East of the Great Dividing Range, the Hunter catchment is 100 kilometres north of Sydney. It is bound by the Manning and Karuah catchments in the north, Lake Macquarie, and Hawkesbury-Nepean catchments in the south.
The Hunter is one of the largest coastal catchments in New South Wales, with an area spanning 21,500 square kilometres. Its large size means it includes diverse landscapes, from coastal dunes to sub-alpine forests and lowlands plains woodlands.
The Kooragang Nature Reserve (now part of Hunter Wetlands National Park), Hexham Swamp, the upland swamps of Barrington Tops, and the Hunter Wetlands Centre are listed as nationally or internationally important wetlands.
Why the Hunter catchment needs water for the environment
River flow in the Hunter catchment has been altered by dams, weirs, flood mitigation and irrigation, and other infrastructure to supply drinking water. This has reduced flow volumes and the natural pattern of moderate-sized flow events. The condition of the catchment's riverine and floodplain ecosystems, and the plants and animals they support, has declined considerably.
The NSW Department of Planning and Environment manages the environmental water allowance to support overall riverine health and the condition of riparian and floodplain ecosystems in the Hunter catchment. The environmental water allowance is water for the environment set aside in dams for ecosystem health or other environmental purposes and managed through rules in water sharing plans established under the Water Management Act 2000.

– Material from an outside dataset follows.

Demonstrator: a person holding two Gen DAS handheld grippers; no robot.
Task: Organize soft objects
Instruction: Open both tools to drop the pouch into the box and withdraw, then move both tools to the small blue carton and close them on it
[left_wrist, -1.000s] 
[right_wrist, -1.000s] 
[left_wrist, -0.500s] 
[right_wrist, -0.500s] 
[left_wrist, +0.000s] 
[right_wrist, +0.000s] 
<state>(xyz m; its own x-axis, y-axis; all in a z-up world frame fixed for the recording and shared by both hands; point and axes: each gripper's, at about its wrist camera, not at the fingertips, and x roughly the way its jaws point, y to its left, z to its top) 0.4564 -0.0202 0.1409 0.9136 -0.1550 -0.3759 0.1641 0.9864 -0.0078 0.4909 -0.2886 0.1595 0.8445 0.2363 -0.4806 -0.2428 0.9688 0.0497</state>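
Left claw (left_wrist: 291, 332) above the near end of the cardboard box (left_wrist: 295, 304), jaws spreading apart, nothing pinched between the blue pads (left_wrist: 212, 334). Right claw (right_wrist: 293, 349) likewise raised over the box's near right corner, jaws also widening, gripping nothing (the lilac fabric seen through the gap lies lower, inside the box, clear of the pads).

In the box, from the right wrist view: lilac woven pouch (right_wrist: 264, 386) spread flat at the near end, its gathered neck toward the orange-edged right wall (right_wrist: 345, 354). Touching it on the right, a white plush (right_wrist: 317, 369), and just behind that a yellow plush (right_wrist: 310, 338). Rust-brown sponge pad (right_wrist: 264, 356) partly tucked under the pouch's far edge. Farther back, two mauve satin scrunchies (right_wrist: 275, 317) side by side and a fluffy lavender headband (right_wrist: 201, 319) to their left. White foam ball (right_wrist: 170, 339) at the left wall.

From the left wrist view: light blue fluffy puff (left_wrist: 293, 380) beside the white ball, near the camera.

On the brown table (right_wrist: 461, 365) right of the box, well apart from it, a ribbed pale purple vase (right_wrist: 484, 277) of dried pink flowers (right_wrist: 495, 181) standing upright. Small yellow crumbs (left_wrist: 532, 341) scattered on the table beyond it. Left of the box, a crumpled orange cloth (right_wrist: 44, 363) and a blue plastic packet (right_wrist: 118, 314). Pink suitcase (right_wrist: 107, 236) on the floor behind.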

The Hunter and Paterson rivers provide habitat for native plants and animals. Some of the most notable species are:
- Australian bass (Macquaria novemaculeata)
- river red gum (Eucalyptus camaldulensis) population in the Hunter catchment
- green and golden bell frog (Litoria aurea)
- eastern long-necked turtle (Chelodina longicollis)
- Hunter River short-neck turtle (Emydura macquarii gunabarra)
Managing water for the environment
The Hunter and Paterson Regulated River Water Sharing Plans provide 22 gigalitres (GL) of environmental water allowance to improve river and floodplain health within the catchment. Each water year, the environmental water allowance is credited with 20 GL of water in the upper Hunter River water storages of Glenbawn Dam and Glennies Creek Dam and 2 GL in Lostock Dam in the Paterson River sub-catchment. Any unused environmental water allowance cannot be carried forward to the next water year.
The Hunter-Paterson Environmental Water Advisory Group will advise the department on options for managing the environmental water allowance to maximise ecological benefit while identifying risks and mitigating adverse impacts.